Jauh dari sana, di Indonesia bagian kurang perhatian, malah ada yang mengharamkan penghormatan bendera. Saya tak menaruh syak wasangka, tapi sedikit curiga tak lama lagi para cerdik cendikia mengangsurkan wacana ihwal upacara syariah. Entah.

Bisa saja dengan begini. Pemimpin upacara haruslah imam yang, pertama-tama, seorang mukalaf. Mukalaf berarti baligh dan berakal sehat. Yang akalnya tipus bisa langsung dicoret dari daftar kandidat. Kedua, bacaannya mesti tartil. Di situ ia wajib fasih menggunakan langgam Arab, atau kalau melenceng paling pol langgam Mesir. Langgam lain jangan. Ketiga, ketiga kita tanyakan pada para cerdik cendikia saja. Lalu sebelum digunakan, pastikan dilakukan sertifikasi.

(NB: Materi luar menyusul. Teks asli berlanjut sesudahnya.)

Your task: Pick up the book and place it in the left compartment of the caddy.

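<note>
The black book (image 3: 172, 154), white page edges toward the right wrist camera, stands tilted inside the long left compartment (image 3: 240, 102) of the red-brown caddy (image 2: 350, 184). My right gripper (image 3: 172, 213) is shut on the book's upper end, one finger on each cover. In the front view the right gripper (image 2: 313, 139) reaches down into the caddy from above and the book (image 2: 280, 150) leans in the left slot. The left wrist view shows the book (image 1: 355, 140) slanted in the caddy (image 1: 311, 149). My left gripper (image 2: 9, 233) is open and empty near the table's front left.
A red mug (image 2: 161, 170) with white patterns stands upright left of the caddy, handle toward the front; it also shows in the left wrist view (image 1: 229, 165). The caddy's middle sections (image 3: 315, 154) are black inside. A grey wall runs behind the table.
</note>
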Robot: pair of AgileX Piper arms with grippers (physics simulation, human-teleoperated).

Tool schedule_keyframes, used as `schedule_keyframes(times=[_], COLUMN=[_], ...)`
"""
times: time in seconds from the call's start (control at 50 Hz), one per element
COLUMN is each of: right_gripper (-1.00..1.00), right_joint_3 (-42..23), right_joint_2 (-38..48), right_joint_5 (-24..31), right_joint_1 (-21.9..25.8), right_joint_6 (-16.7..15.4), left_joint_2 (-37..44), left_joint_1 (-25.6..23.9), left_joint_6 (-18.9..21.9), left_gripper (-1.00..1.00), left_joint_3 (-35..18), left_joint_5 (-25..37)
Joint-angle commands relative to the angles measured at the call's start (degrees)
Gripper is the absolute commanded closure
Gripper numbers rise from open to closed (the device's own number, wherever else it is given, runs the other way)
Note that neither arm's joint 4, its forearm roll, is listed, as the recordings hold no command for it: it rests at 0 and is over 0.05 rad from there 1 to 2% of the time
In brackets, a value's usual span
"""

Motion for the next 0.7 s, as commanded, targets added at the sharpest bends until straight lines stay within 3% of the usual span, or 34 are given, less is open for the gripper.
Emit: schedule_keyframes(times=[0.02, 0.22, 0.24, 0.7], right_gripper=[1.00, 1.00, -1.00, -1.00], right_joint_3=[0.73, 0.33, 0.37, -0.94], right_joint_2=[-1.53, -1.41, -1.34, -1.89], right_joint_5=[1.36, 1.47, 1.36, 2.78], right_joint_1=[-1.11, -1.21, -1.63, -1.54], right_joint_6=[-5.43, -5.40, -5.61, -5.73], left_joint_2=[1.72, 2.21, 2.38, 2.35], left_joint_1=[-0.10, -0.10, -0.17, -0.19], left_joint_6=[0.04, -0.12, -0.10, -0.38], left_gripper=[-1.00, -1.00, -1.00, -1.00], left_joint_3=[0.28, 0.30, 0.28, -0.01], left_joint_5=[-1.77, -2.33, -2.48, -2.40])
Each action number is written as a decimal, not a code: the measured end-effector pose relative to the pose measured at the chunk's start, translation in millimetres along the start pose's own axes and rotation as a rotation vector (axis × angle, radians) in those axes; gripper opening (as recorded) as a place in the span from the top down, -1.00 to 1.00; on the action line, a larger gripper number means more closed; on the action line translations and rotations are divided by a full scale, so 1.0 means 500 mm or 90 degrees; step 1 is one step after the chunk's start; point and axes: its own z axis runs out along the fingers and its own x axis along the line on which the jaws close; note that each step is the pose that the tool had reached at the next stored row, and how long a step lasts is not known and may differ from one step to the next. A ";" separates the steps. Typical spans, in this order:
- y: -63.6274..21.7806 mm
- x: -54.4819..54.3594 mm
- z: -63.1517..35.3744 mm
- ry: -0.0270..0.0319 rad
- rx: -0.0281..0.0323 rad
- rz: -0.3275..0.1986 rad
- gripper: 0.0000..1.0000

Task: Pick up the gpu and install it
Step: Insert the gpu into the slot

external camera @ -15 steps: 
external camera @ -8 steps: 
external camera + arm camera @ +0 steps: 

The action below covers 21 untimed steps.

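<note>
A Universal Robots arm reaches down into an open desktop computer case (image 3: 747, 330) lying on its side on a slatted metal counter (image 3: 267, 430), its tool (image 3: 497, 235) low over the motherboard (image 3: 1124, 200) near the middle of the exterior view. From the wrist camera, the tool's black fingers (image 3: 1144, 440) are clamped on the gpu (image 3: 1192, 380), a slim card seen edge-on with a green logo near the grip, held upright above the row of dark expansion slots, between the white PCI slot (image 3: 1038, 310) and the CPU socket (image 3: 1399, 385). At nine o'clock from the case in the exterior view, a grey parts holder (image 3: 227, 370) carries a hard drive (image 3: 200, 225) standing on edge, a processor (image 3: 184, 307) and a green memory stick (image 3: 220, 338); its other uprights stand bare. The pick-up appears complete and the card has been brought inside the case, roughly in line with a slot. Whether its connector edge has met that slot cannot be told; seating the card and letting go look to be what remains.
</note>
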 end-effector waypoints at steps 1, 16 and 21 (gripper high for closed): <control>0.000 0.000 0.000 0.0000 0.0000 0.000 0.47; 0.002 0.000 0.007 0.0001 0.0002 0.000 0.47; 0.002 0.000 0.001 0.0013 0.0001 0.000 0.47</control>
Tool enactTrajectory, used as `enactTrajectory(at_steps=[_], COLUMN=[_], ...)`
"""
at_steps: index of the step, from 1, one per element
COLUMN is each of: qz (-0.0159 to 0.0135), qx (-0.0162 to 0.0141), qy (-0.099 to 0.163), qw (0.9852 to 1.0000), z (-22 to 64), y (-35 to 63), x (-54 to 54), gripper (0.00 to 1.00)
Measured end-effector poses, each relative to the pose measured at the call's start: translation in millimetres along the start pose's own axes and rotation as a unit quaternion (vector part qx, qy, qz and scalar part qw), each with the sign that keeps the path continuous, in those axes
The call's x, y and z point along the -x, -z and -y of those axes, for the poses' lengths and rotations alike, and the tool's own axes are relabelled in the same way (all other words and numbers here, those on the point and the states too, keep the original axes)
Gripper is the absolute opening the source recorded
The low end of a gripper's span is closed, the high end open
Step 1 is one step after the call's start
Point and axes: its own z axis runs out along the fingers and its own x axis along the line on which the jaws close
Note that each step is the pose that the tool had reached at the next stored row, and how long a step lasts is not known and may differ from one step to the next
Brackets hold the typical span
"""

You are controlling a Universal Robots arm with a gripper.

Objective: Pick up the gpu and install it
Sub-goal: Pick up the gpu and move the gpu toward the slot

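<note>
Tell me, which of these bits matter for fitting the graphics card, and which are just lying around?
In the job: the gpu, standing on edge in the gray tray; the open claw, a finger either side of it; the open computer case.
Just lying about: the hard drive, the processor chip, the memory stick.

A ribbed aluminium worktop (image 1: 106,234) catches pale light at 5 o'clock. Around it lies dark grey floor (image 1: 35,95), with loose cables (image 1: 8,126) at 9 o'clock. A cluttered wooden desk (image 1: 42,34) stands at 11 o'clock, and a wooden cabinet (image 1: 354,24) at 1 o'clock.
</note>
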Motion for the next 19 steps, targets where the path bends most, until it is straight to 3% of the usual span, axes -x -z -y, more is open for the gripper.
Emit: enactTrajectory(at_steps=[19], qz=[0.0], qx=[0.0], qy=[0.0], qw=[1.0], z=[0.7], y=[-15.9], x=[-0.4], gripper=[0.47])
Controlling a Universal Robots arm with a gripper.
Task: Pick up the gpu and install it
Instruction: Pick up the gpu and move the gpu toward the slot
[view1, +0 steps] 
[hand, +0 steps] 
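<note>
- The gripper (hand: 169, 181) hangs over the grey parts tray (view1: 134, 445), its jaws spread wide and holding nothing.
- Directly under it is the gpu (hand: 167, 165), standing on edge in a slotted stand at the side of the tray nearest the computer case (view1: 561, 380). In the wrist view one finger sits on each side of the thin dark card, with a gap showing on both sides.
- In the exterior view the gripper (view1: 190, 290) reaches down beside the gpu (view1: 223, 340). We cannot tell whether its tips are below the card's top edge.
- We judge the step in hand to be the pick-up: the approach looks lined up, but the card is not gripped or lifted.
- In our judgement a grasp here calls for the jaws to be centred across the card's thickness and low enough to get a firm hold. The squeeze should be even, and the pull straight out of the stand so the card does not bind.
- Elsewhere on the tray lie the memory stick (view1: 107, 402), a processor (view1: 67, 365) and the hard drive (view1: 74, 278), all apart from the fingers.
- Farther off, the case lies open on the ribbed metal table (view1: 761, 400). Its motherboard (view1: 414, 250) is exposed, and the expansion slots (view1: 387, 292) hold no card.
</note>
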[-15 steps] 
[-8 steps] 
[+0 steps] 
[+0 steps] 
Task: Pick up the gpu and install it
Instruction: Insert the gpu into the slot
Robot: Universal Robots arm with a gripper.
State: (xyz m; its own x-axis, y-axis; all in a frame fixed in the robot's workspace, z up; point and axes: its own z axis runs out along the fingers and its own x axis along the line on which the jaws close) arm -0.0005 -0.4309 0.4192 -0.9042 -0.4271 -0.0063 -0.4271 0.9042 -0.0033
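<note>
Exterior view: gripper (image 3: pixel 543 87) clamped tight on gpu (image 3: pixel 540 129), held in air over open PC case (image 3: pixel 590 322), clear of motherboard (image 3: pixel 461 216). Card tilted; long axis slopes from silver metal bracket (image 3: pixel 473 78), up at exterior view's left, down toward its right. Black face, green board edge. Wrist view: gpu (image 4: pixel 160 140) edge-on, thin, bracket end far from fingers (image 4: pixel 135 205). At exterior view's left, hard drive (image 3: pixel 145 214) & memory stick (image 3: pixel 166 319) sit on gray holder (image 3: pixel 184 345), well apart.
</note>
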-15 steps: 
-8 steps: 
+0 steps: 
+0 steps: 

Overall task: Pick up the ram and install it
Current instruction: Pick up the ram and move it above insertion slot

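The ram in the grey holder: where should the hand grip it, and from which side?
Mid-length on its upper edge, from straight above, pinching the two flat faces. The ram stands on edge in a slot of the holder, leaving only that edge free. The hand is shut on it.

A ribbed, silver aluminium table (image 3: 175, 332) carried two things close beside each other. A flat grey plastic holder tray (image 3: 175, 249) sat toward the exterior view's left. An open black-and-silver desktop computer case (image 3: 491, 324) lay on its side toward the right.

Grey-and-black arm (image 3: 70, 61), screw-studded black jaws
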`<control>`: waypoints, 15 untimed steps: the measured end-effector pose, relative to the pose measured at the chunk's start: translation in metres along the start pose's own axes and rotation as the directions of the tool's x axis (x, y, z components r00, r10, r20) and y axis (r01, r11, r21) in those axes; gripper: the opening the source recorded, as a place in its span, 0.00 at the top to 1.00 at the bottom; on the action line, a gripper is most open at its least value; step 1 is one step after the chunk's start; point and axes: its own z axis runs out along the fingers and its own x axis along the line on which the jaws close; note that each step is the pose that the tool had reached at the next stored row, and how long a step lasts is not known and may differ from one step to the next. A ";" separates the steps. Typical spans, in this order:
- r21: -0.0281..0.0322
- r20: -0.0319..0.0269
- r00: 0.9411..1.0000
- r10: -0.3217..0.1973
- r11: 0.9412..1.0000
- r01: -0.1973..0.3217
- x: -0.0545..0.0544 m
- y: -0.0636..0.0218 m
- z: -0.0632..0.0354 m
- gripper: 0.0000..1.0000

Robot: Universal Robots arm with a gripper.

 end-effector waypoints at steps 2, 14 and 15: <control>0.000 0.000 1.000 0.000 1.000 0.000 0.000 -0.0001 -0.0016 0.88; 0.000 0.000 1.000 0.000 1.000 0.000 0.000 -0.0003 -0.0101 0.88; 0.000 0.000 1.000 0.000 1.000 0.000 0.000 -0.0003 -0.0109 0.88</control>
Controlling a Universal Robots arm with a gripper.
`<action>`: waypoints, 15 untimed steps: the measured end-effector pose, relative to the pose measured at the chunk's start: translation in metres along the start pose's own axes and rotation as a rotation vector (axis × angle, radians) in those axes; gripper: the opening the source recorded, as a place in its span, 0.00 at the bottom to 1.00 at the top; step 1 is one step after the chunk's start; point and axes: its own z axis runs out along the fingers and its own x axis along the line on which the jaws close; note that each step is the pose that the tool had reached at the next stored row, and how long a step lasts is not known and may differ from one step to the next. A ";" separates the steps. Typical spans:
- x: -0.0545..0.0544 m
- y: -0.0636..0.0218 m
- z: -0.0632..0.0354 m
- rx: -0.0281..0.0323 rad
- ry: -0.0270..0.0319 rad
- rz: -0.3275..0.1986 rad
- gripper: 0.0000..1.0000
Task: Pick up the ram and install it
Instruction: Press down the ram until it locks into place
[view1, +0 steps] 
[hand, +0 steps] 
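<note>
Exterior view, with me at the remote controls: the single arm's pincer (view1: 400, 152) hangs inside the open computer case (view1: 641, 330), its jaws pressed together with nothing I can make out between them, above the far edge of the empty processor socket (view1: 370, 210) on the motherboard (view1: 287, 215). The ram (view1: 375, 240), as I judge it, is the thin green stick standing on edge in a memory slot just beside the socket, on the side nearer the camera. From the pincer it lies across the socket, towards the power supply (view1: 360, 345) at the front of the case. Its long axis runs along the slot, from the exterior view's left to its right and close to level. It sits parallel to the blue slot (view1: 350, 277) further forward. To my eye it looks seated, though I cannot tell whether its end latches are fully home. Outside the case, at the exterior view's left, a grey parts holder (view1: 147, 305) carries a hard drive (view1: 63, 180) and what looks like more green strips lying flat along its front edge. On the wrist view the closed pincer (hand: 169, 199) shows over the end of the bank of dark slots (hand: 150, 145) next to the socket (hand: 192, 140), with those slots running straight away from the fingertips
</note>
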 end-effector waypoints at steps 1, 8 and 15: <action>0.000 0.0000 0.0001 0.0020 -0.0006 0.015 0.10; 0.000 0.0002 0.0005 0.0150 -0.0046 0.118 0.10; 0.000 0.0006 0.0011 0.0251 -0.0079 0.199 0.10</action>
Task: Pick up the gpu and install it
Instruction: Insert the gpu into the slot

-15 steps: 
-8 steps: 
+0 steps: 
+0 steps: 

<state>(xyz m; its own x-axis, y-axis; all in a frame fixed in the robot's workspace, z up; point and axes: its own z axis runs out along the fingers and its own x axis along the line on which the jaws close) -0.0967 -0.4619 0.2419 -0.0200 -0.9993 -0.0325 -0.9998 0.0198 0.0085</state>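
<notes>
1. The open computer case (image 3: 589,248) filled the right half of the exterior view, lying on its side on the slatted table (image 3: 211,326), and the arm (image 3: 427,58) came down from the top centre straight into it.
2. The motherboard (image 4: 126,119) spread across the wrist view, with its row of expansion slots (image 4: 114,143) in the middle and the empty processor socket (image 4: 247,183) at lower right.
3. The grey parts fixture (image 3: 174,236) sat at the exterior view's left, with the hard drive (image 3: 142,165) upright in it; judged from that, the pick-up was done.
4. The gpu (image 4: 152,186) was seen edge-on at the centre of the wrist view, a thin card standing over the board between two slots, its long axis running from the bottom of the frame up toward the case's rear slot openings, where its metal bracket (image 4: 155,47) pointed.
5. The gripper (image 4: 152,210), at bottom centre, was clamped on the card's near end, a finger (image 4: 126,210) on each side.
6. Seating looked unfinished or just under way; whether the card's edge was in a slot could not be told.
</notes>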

Setelah dinyatakan halal barulah digelar. Wahai.

Itu tak perlu menjadi perdebatan. Kita masih punya banyak bahan untuk dipertentangkan. Perihal berapa tahun kita dijajah, misalnya. Atau, apakah benar kita mengusir Belanda dan Jepang menggunakan bambu runcing.

Kurang? Tenang, masih ada debat haram tidaknya mengucapkan selamat Natal, memperingati tahun baru masehi, hari valentin, mempertanyakan kepahlawanan Kartini, bla-bla-bla. Banyaklah pokoknya.

Itu karena kita merdeka. Bicara saja sampai mulut berbusa. Bahkan kita juga merdeka berpendapat bahwa kita belum merdeka. Belum merdeka karena korupsi di mana-mana. Belum merdeka karena jalan depan rumah sampean belum diaspal. Belum merdeka karena hutang tak lunas tujuh turunan. Merdekalah untuk tak merdeka.

@wilsonsitorus: Lambat-laun, merdeka menjadi kata kerja yg rumit, meski awalnya simpel sahaja

Wahai, Tuan, tafsir kemerdekaan kini macam-macam. Tapi tolong jangan buru-buru mencap kafir atau sesat pada sekte yang meyakini kemerdekaan dengan berbeda. Juga menahan diri untuk tak tergesa mereduksi makna merdeka.

Dahulu Bung Karno dengan mantap hati memproklamasikan kemerdekaan RI. Syarat negara ada 3; wilayah, rakyat, dan pemerintah yang berdaulat. Keadilan, kemakmuran, kesejahteraan, dan seterusnya itu tugas negara (yang merdeka tentu saja) kemudian. Tugas kita semua.

Tapi sudahlah saya ikut apa kata orang saja. Dari pada sembarangan menafsirkan malah salah kaprah. Lebih baik menunggu fatwa para cerdik cendikia. Sembari piknik santai, menikmati kopi, dan menyaksikan pawai MOGE yang mulia.